*REQUIREMENT:* Every line from the one holding "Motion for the" through the final line of the entries is to be reproduced exactly, and no other line.

(Items from a dataset)
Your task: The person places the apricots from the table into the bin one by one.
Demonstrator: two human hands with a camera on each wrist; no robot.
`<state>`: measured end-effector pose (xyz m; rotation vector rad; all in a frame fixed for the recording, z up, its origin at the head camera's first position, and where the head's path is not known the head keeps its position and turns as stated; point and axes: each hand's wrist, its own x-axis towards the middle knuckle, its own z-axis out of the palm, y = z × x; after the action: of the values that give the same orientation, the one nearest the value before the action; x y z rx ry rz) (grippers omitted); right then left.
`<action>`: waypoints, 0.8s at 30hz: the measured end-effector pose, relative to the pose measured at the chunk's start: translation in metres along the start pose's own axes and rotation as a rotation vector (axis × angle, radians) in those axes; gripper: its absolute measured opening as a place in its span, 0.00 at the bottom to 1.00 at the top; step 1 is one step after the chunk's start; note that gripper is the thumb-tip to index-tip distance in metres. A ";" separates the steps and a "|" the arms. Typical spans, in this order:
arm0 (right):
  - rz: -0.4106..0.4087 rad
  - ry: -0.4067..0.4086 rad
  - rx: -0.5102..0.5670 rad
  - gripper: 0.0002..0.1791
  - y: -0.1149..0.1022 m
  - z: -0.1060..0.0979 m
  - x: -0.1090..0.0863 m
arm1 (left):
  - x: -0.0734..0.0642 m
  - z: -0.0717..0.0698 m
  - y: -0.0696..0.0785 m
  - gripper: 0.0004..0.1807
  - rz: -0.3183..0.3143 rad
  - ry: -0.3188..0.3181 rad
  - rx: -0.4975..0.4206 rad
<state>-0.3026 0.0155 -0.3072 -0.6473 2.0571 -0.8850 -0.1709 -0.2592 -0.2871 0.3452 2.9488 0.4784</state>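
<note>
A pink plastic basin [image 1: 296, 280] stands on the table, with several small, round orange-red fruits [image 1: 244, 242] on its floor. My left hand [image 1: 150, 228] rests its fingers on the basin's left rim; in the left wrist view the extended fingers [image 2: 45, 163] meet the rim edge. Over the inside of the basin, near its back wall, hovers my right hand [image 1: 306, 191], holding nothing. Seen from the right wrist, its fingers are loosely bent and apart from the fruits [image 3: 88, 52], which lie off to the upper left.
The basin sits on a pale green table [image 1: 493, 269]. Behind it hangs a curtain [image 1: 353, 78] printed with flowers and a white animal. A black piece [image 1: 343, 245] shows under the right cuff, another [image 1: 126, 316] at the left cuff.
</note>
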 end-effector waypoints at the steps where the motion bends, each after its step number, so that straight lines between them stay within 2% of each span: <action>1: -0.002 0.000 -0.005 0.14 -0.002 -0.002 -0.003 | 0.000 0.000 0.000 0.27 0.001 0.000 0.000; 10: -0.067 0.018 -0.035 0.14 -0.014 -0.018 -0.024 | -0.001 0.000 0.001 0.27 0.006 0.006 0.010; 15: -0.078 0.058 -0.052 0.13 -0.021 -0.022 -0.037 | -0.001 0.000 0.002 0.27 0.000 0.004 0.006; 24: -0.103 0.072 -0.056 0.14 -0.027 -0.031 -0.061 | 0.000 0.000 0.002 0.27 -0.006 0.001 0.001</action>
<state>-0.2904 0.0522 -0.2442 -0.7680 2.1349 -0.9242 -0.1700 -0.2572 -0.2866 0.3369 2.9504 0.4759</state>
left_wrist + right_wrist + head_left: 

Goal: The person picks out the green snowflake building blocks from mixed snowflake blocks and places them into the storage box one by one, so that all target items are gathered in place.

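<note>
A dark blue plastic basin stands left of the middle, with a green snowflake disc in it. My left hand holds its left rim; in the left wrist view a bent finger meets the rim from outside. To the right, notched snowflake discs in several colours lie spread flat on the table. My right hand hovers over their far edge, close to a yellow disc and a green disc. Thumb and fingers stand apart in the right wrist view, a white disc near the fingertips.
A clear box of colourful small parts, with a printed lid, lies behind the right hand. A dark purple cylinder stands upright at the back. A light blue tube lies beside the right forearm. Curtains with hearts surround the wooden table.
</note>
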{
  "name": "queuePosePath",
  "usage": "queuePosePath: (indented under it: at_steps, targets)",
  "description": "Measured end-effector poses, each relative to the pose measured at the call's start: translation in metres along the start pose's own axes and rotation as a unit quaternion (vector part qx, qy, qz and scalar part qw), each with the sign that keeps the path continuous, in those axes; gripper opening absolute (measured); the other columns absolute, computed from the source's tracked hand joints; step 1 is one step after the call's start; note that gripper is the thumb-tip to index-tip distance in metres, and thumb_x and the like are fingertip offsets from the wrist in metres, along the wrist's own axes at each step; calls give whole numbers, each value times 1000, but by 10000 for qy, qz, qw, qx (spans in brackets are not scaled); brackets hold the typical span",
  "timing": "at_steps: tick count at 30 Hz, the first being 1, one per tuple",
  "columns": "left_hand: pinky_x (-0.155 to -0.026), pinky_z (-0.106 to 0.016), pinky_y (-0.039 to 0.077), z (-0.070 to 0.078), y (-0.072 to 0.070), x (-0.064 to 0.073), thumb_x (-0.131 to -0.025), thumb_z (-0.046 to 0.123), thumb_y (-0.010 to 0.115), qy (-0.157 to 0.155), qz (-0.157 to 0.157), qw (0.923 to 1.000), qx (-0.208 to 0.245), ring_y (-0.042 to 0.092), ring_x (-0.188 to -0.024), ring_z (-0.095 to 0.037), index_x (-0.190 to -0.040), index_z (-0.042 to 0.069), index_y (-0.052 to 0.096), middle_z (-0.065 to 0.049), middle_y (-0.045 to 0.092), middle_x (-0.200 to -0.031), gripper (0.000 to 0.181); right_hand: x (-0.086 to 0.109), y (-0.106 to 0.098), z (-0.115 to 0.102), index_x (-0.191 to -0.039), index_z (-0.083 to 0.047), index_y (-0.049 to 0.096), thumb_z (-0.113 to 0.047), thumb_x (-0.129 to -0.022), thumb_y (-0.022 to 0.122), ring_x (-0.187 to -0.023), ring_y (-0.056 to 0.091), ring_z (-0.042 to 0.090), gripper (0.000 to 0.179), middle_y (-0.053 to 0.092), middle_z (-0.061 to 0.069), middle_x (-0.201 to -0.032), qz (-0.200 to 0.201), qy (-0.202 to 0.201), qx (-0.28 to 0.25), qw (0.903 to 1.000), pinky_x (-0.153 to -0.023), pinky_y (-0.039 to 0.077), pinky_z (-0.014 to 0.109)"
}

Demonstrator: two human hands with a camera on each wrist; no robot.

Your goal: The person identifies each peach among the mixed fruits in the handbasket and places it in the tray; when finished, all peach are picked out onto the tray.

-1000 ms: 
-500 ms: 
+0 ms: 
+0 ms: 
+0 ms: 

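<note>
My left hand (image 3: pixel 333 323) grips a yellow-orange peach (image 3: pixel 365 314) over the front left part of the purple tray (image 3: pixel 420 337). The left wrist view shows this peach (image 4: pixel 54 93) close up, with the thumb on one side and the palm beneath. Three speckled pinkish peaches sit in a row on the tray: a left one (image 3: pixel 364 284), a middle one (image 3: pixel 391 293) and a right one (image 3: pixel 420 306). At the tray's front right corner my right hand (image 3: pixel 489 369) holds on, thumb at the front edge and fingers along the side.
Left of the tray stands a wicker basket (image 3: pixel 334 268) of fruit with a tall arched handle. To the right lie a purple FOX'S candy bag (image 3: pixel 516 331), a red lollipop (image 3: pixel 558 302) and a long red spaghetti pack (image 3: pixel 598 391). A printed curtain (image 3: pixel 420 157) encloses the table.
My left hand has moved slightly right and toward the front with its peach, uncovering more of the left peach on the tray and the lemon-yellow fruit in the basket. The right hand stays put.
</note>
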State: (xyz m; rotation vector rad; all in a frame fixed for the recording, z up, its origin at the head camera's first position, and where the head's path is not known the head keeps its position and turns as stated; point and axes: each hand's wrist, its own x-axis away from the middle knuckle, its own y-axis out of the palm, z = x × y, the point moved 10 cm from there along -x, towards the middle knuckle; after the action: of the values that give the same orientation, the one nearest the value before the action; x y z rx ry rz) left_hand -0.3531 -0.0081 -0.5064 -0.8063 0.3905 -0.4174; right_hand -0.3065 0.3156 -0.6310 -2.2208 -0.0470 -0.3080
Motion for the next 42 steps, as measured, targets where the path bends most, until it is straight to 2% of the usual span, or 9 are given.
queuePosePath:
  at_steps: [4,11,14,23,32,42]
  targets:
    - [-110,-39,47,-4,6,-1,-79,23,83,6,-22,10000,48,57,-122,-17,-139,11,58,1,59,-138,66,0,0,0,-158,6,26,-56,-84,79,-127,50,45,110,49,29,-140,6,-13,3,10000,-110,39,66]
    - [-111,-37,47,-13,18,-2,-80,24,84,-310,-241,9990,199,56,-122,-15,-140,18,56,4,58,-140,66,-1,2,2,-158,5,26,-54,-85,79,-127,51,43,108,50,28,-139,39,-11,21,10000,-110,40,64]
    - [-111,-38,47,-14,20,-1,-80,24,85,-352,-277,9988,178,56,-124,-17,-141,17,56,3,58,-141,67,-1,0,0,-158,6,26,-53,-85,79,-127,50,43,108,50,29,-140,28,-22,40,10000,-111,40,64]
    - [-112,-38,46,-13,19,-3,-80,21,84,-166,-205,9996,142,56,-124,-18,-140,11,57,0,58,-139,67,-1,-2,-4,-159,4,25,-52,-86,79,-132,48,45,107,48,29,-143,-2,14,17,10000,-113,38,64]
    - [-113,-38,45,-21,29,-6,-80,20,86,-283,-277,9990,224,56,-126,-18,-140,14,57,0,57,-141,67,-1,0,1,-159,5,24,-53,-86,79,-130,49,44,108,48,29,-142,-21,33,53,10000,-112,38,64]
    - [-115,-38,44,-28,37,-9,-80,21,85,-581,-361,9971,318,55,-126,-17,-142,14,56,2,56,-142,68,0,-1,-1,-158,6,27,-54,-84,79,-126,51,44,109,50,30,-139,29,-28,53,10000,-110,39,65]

*RESPONSE FOR THIS EXERCISE:*
Motion for the next 42 steps, as measured, targets where the path bends most, until it is straight to 2% of the usual span, or 9 are given.
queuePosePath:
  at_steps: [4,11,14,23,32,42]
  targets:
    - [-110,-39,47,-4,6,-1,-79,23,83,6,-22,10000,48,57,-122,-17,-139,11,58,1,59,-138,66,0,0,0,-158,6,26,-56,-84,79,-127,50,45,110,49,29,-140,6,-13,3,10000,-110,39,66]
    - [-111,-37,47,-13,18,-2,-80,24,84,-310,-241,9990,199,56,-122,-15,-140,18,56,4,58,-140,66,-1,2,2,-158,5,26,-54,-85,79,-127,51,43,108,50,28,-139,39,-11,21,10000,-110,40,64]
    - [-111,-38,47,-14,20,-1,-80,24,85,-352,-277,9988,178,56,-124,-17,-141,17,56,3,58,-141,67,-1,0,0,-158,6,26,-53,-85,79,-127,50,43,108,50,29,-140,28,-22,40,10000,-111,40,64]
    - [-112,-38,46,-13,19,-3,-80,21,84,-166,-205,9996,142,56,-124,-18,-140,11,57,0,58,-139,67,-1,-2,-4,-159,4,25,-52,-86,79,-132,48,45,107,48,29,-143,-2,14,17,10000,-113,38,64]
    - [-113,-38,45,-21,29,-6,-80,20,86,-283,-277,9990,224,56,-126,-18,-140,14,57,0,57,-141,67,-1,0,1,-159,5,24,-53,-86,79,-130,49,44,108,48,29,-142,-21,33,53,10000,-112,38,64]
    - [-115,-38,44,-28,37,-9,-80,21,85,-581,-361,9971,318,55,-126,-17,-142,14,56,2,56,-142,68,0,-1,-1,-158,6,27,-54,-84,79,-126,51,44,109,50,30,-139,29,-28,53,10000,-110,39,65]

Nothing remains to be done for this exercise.